Illicit drug overdose deaths are still a growing concern across British Columbia.
The total number of overdose deaths for June 2016 was 56, which is an increase from 43 in May 2016. In total, the B.C. Coroners Service says about 60 per cent of the 371 illicit drug overdose deaths across the province this year are directly linked to fentanyl. That number is up from 31 per cent in 2015. In the North, there have been 25 drug overdoses so far this year with 14 of them showing fentanyl detected in toxicology tests. As a result, pharmacists across the province have adopted new standards for the medication reversing the effects of an opiod overdose.
Pharmacist at 3rd Avenue Drugs, Patrick Dinelle, says naloxone is now available to anyone at B.C. pharmacies without a prescription.

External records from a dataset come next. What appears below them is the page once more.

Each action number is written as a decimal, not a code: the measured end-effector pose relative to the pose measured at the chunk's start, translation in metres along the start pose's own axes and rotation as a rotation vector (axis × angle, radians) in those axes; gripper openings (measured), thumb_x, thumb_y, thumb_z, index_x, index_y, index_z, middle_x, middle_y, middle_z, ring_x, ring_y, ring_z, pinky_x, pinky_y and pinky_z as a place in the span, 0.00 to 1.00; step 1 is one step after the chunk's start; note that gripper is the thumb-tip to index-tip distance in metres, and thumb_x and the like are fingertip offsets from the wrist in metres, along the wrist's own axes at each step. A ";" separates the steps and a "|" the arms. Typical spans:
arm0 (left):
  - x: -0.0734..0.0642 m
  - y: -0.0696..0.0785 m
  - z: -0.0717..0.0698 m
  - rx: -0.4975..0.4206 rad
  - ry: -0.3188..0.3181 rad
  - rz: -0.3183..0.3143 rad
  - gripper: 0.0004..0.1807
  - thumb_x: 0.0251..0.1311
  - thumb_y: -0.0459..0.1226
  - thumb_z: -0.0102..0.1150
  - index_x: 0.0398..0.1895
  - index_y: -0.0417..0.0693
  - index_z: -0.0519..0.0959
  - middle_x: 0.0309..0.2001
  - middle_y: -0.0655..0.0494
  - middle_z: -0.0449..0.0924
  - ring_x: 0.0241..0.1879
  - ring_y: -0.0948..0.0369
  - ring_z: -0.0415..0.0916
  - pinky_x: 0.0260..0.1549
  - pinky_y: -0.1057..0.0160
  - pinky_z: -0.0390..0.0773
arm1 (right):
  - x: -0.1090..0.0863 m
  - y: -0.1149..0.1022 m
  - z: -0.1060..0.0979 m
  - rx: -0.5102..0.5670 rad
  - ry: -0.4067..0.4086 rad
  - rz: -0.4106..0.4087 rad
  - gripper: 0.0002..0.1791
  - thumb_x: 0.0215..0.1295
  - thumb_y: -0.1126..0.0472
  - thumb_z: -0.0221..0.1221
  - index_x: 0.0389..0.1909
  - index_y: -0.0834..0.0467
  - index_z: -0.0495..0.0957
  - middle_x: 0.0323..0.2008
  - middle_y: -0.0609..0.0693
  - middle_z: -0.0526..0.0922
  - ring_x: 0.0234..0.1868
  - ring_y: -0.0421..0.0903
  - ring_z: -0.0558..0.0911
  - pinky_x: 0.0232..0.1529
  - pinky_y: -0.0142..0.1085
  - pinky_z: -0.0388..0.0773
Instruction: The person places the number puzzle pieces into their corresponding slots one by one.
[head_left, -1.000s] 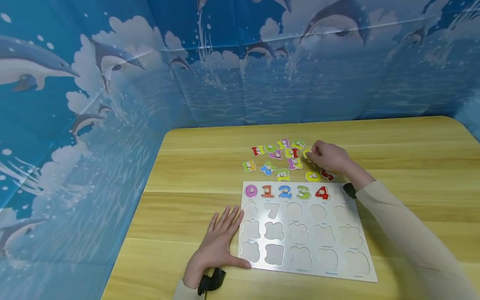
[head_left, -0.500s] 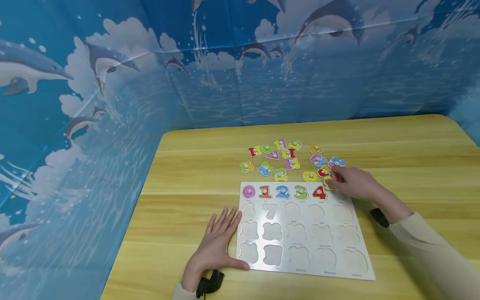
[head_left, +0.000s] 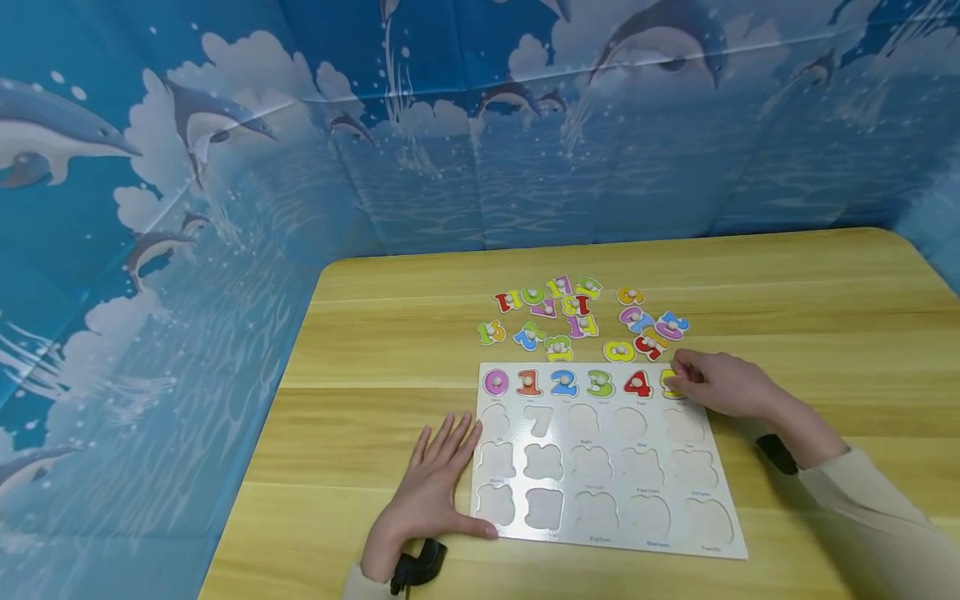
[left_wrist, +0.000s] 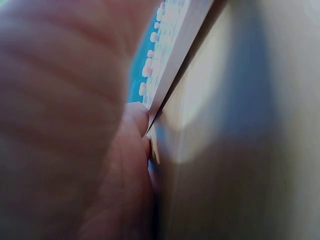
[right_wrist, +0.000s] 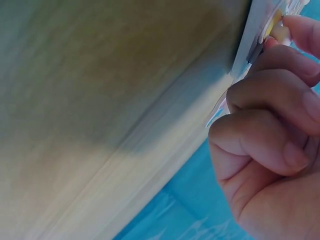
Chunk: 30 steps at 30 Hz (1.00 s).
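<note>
My right hand pinches the knob of a yellow number piece, seemingly a five, at the right end of the puzzle board's top row. In the right wrist view the thumb and a fingertip meet at its pale knob, the other fingers curled. Whether the piece lies flush in its recess is hidden. My left hand lies with straight, spread fingers along the board's left edge, thumb at the lower left corner. Purple zero, orange one, blue two, green three and red four sit in the same row.
Behind the board lie several loose number pieces, among them a yellow eight, a red-and-orange piece and a purple-and-blue one. The lower rows show bare recesses. A dolphin-print cloth hangs beyond the wooden table.
My right hand has left the loose pieces and come toward me, bringing the yellow number piece to the top row's right end. The left hand has stayed at the board's edge.
</note>
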<state>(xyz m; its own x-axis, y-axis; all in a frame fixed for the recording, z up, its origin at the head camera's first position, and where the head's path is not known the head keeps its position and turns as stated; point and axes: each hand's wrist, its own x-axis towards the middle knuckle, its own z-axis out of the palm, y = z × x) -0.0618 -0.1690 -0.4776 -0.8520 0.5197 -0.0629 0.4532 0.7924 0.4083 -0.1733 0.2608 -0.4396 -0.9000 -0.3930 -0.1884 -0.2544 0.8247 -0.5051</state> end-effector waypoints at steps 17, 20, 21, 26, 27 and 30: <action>0.000 0.000 0.000 0.005 0.006 0.001 0.71 0.31 0.76 0.59 0.76 0.53 0.41 0.76 0.56 0.33 0.73 0.55 0.28 0.67 0.48 0.28 | -0.003 0.001 0.007 -0.012 0.025 0.032 0.14 0.65 0.52 0.58 0.27 0.53 0.65 0.16 0.44 0.61 0.17 0.43 0.63 0.20 0.34 0.54; 0.000 -0.001 0.000 0.001 0.012 0.003 0.71 0.31 0.75 0.60 0.76 0.53 0.41 0.76 0.56 0.33 0.73 0.54 0.28 0.67 0.48 0.29 | -0.003 -0.002 0.006 -0.027 0.031 0.034 0.14 0.66 0.52 0.57 0.27 0.53 0.66 0.16 0.44 0.62 0.17 0.42 0.63 0.20 0.34 0.55; 0.000 -0.001 0.000 0.000 0.015 0.005 0.71 0.31 0.75 0.60 0.76 0.53 0.41 0.76 0.56 0.33 0.73 0.54 0.28 0.67 0.47 0.29 | -0.003 -0.002 0.006 -0.032 0.031 0.034 0.14 0.66 0.52 0.57 0.27 0.54 0.66 0.15 0.44 0.62 0.17 0.42 0.63 0.20 0.34 0.55; 0.000 0.000 0.000 -0.007 0.009 0.003 0.71 0.31 0.75 0.61 0.76 0.53 0.41 0.76 0.56 0.33 0.73 0.55 0.28 0.66 0.48 0.28 | -0.005 -0.006 0.006 -0.069 0.022 0.034 0.12 0.66 0.54 0.57 0.29 0.55 0.67 0.14 0.45 0.62 0.15 0.42 0.64 0.19 0.34 0.56; 0.000 0.000 0.000 -0.009 0.006 0.001 0.71 0.31 0.74 0.61 0.76 0.53 0.41 0.76 0.57 0.33 0.73 0.55 0.28 0.66 0.48 0.28 | -0.006 -0.007 0.006 -0.076 0.021 0.032 0.11 0.66 0.54 0.56 0.30 0.55 0.67 0.14 0.45 0.62 0.15 0.42 0.64 0.18 0.34 0.56; 0.000 0.000 0.000 -0.012 -0.001 -0.004 0.71 0.31 0.74 0.61 0.76 0.54 0.40 0.76 0.57 0.32 0.73 0.56 0.27 0.66 0.49 0.27 | -0.006 -0.009 0.006 -0.094 0.022 0.029 0.11 0.66 0.54 0.56 0.31 0.55 0.67 0.14 0.45 0.62 0.15 0.42 0.64 0.18 0.34 0.56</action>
<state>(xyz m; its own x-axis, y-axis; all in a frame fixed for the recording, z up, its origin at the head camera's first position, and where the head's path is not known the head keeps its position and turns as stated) -0.0617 -0.1694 -0.4773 -0.8535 0.5169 -0.0656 0.4466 0.7905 0.4191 -0.1633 0.2532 -0.4387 -0.9148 -0.3601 -0.1832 -0.2589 0.8705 -0.4185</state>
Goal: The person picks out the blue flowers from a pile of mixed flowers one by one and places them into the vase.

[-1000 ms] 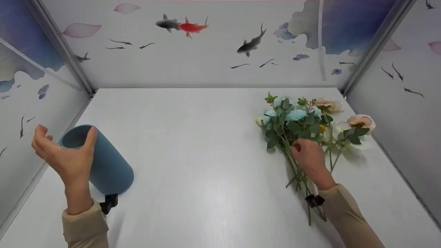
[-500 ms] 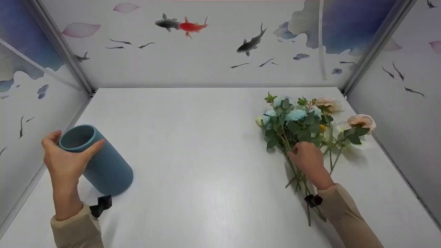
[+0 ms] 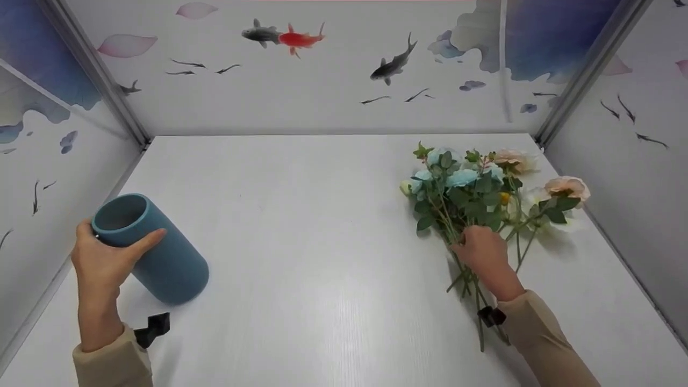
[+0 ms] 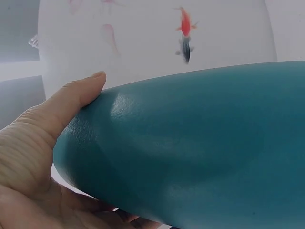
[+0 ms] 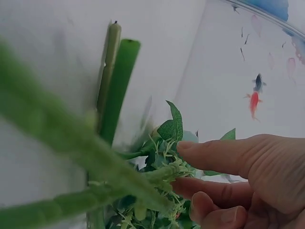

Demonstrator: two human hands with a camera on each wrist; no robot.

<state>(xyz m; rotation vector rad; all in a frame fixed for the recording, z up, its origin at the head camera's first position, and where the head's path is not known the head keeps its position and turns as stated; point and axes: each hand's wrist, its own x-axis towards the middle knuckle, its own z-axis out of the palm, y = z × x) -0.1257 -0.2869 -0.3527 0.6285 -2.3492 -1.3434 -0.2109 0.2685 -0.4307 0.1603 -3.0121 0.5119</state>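
Note:
On the left of the head view, a blue cylindrical vase (image 3: 169, 258) stands on the white table with its mouth up. My left hand (image 3: 105, 258) grips it just under the rim. The left wrist view shows the thumb (image 4: 78, 95) along one side of the vase (image 4: 190, 143) and the other fingers curled under the opposite side. Across the table lies a bunch of flowers (image 3: 462, 180), pale blue and peach with green leaves. My right hand (image 3: 484, 255) is over their stems. In the right wrist view, its thumb and forefinger pinch a green stem (image 5: 167, 172).
A separate peach flower (image 3: 567, 189) lies at the bunch's right, near the side wall. Printed walls with fish enclose the table (image 3: 322, 242) at the back and both sides. Loose stem ends (image 3: 481, 338) point toward the front.
My left hand has come down and left from the vase's mouth and closed round its upper part. My right hand has lowered slightly at the stems. The vase has stayed put.

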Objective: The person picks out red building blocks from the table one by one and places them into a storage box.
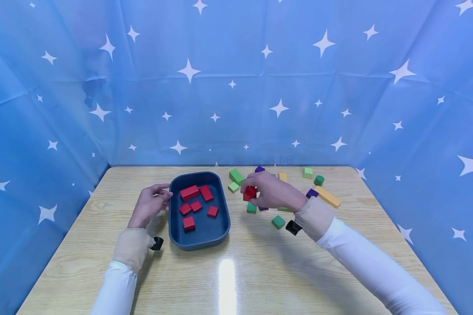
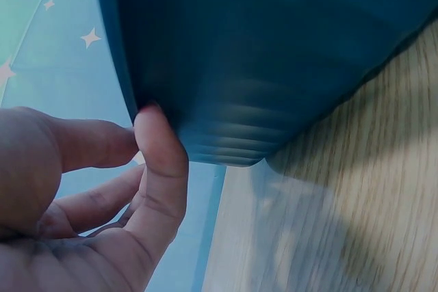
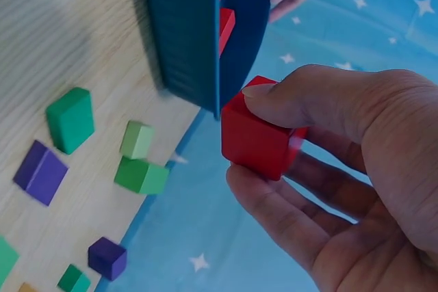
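Between thumb and fingers, my right hand (image 1: 273, 190) pinches a red block (image 3: 256, 131), raised over the table to the right of a dark blue bin (image 1: 199, 243). Several red blocks, among them one cube (image 1: 188, 223), lie on the bin's floor. At the bin's left side is my left hand (image 1: 151, 205). Its thumb and a finger pinch the bin's rim (image 2: 126, 76), as the left wrist view shows. Parts of the loose blocks beyond my right hand are hidden by it.
Several loose blocks lie on the wooden table (image 1: 114, 210) right of the bin: light green (image 1: 233, 187), green (image 1: 278, 222), purple (image 3: 41, 172), and a long orange one (image 1: 328, 197). A green cylinder (image 1: 319, 180) stands near the back edge. A blue starry curtain (image 1: 236, 100) hangs behind.
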Action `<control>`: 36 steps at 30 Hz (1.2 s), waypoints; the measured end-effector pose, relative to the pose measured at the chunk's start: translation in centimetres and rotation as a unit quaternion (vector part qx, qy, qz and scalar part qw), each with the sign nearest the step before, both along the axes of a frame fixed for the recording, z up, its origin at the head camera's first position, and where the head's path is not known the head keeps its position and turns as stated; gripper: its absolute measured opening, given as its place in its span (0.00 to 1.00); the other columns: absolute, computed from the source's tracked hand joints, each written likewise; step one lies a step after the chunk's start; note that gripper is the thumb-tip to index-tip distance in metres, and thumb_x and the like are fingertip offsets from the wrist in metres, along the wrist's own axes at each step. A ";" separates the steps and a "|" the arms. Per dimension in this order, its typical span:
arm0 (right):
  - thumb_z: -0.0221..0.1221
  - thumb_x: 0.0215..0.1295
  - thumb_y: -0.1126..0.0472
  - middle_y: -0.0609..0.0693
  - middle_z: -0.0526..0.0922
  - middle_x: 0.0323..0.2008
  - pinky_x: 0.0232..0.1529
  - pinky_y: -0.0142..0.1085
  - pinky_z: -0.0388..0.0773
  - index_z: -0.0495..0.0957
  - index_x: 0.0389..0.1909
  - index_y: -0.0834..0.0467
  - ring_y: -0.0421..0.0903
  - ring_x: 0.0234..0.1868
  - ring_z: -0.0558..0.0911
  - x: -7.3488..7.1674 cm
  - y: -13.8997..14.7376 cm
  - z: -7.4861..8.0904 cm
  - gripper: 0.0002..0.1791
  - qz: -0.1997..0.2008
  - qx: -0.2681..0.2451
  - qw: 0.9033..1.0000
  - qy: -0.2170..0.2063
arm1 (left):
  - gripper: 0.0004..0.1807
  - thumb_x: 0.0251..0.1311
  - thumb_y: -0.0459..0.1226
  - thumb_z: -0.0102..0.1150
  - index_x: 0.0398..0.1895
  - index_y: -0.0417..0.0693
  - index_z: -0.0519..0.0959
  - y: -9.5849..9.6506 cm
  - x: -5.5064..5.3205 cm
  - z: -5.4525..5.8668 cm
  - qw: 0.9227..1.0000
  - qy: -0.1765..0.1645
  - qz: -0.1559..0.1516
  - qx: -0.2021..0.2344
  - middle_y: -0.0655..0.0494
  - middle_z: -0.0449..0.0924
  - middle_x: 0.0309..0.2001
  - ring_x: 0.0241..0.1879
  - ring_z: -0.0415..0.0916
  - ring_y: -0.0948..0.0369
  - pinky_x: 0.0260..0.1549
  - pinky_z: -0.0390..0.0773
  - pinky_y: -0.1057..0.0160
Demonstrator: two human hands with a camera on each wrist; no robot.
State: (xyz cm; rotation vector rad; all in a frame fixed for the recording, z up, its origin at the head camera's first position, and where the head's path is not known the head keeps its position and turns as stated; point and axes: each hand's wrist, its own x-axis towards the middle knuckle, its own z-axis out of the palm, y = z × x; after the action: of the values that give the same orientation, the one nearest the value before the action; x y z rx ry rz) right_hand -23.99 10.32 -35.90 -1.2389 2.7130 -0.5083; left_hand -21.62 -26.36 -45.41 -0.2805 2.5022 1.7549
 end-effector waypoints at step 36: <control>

This now includes a recently approved naloxone nasal spray kit soon to be introduced by the federal government in B.C. “If someone’s having an overdose moment, Naloxone can actually get in and reverse the effects of the opioid, it connects to what opioid would connect to in the body, therefore reversing the opioid.”
Take-home naloxone programs were first introduced in B.C. with programs now available in Prince George. “We have given it out to certain services like the B.C. Needle Exchange and the RCMP to use for emergency situations as well,” Dinelle said.
The medication is easily administered using a syringe to the upper arm. At a cost of 20 dollars, it could be the difference between life and death during an overdose. “It can be a scary situation, but there’s been studies showing that even a lay person with a minor education and training you can get at the pharmacy, would be able to use it to help save someone they know that might be at risk for opioid overdose,” Dinelle said. “It’s very important and definitely a necessary part of BC healthcare.”
A take-home naloxone program is in the works for the emergency department at the University Hospital of Northern B.C. In addition, a mandatory drug surveillance system in the Northern Health emergency departments is now collecting additional information around overdoses.
Northwest Medical Health Officer with Northern Health, Dr. Raina Fumerton says data has been collected over the past three weeks. “It will help us understand, what target populations are experiencing overdose, how are they experiencing it, are they experiencing it alone or are they using it with others,” Fumerton said. “We want to know what drugs they are using so we can best target our health responses and increase our harm reduction services.”